According to EHR Intelligence, the organization continues to prioritize health IT in relation to physician practice, and believes that interoperability is key in those efforts.

AAFP Letter

Still though, in response to the ONC’s plans to push interoperability, the AAFP issued a letter to National Coordinator Karen DeSalvo, MD, MPH, MSc, specifically to illustrate concerns and doubts it has around the agency’s three part plan to meet interoperability goals.

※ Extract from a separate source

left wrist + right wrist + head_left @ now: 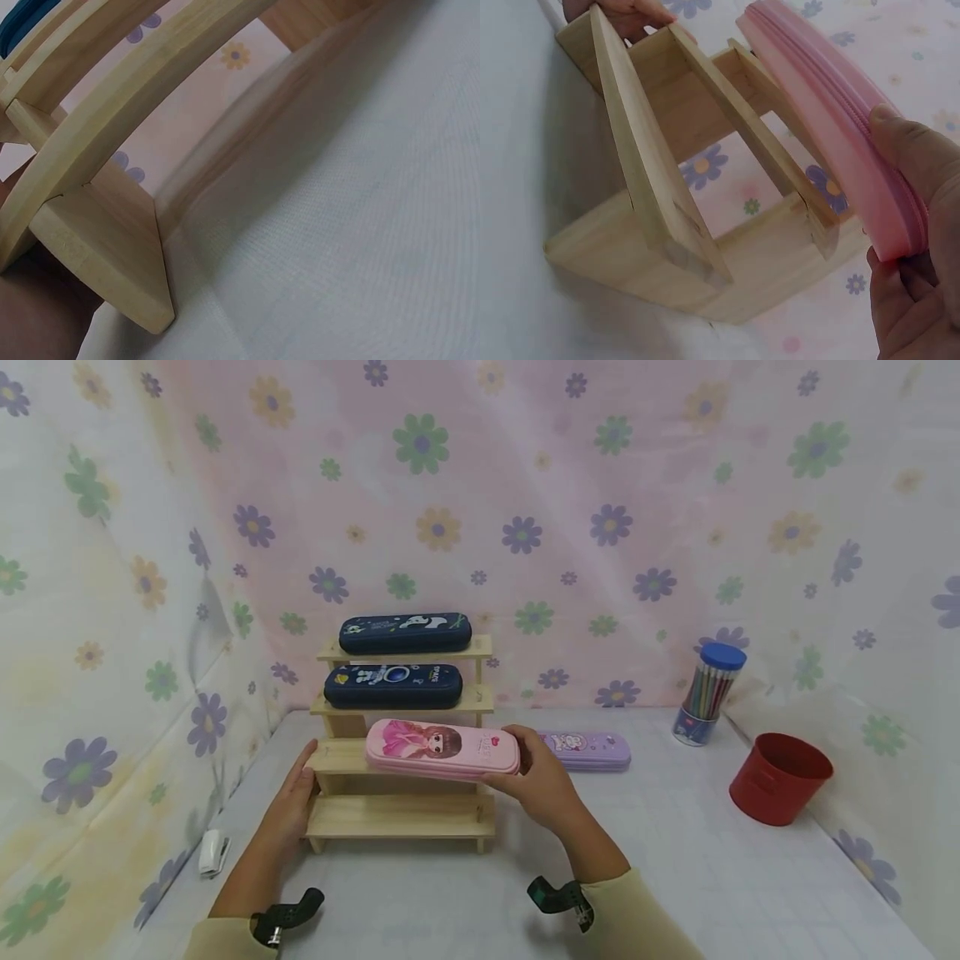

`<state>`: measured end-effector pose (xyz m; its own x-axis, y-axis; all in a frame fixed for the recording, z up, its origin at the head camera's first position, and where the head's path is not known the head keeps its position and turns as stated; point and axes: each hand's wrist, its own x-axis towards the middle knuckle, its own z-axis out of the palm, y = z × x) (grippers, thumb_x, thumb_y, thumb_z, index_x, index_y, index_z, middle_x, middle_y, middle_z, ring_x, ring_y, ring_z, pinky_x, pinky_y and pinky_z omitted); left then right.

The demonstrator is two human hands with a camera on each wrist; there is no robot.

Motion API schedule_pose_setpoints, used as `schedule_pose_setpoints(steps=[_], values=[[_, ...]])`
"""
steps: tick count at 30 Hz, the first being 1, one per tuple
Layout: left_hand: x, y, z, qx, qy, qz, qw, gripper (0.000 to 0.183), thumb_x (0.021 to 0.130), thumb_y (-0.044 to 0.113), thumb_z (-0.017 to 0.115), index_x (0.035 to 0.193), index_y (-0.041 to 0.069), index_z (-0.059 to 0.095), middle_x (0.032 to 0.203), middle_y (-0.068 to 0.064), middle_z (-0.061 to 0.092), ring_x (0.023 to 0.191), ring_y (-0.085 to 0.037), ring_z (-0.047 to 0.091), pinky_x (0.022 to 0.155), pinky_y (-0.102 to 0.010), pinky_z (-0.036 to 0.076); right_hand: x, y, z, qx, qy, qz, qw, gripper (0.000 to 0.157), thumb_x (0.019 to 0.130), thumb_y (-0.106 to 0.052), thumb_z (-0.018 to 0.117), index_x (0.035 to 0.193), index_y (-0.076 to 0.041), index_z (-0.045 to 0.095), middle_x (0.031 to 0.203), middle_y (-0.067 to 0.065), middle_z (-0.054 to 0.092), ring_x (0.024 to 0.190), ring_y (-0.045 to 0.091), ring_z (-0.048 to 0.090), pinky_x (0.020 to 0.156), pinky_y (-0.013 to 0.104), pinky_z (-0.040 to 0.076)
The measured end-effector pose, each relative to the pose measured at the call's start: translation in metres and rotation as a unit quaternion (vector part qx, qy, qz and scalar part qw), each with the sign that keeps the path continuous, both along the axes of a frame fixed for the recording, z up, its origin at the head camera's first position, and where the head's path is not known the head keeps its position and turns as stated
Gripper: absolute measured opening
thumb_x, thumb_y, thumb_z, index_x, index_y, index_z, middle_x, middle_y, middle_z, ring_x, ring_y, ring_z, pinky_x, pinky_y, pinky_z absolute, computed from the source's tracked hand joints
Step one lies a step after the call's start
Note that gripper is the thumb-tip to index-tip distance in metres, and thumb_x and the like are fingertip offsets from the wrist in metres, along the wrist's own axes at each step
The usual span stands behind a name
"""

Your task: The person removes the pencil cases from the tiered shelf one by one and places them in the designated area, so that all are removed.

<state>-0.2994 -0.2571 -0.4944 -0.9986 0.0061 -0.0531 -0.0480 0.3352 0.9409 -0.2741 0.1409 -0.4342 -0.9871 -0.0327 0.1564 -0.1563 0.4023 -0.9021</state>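
Observation:
A stepped wooden rack stands on the white-covered table. My left hand holds its left side near the third step from the top; the right wrist view shows those fingers at the far side panel. In my right hand is a pink pencil case with a doll picture, gripped by its right end between thumb and fingers. It lies tilted over the right part of that step; contact with the board cannot be made out. Its zip side faces the right wrist camera.
Dark blue pencil cases occupy the top step and second step. Behind my right hand lies a purple pencil case. A pencil tub with a blue lid and a red bucket stand right. A white stapler-like object lies left.

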Motion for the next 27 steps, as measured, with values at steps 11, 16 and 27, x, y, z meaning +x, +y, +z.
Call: schedule_pose_setpoints(steps=[11, 16, 27], values=[[-0.001, -0.004, -0.004, 0.013, 0.015, -0.008, 0.9998, 0.058, 0.11, 0.061, 0.018, 0.165, 0.051, 0.002, 0.178, 0.002, 0.0, 0.164, -0.031, -0.004, 0.128, -0.066, -0.002, -0.001, 0.036, -0.009, -0.033, -0.006, 0.015, 0.999, 0.083, 0.082, -0.038, 0.092, 0.15, -0.025, 0.047, 0.143, -0.001, 0.058, 0.128, 0.023, 0.059, 0.107, 0.04, 0.055], [-0.002, -0.001, -0.003, 0.019, 0.015, -0.007, 0.9997, 0.059, 0.11, 0.061, 0.019, 0.166, 0.05, 0.003, 0.178, 0.002, 0.002, 0.164, -0.03, -0.003, 0.128, -0.065, -0.001, -0.001, 0.058, -0.016, -0.039, -0.02, 0.012, 0.999, 0.084, 0.082, -0.038, 0.091, 0.152, -0.024, 0.046, 0.147, 0.001, 0.055, 0.129, 0.025, 0.057, 0.105, 0.037, 0.056], [-0.002, -0.001, -0.004, 0.027, 0.007, -0.003, 0.9996, 0.057, 0.109, 0.062, 0.019, 0.164, 0.055, 0.004, 0.177, 0.005, 0.0, 0.164, -0.028, -0.004, 0.128, -0.064, -0.002, 0.0, 0.103, -0.024, -0.03, -0.039, 0.009, 0.999, 0.086, 0.084, -0.043, 0.089, 0.155, -0.024, 0.044, 0.152, 0.003, 0.052, 0.13, 0.03, 0.055, 0.1, 0.033, 0.059]])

The AAFP specifically calls out three goals in the overarching ONC plan — “use,” “collect,” and “share.” AAFP Board Chair, Reid B. Blackwelder, MD, FAAFP, stated that the fact that the last two goals remain in the plan are an indication that the current version contains holdovers from the previous administration. The letter states, “The ‘use’ goals articulated in the strategic plan seem to be better suited for the Department of Health and Human Services (HHS) than for ONC. It would be important for the HHS strategic plan to mirror these goals, especially given the need to align financial incentives around appropriate care delivery. In reviewing the goals for “collect” and “share,” although they are appropriate goals and objectives, we believe they are indistinguishable from the goals and objectives of the prior decade. We are concerned that work has not been done to determine why these goals have not been achieved during the past ten or more years and how the tactics and activities of the next ten years will be different.”

Progress Ignored

The AAFP also highlighted concerns that existing progress has not been acknowledged. The letter continues, “The AAFP also is concerned that current successes are not acknowledged in the strategic plan. We have seen significant increase in provider adoption of health IT and we are beginning to see a robust network of secure, interoperable exchange via Direct, supported by a security and trust framework, accreditation programs, and trust anchor services established by DirectTrust under the Exemplar HIE Governance Program’s Cooperative Agreement with ONC.”

In spite of all of this, the AAFP has remained supportive, with an emphasis on reducing burdens on providers. It has also stayed focused on short-term goals (such as an interoperable HIE using the Direct standard) even as the ONC focuses on the next decade of interoperability.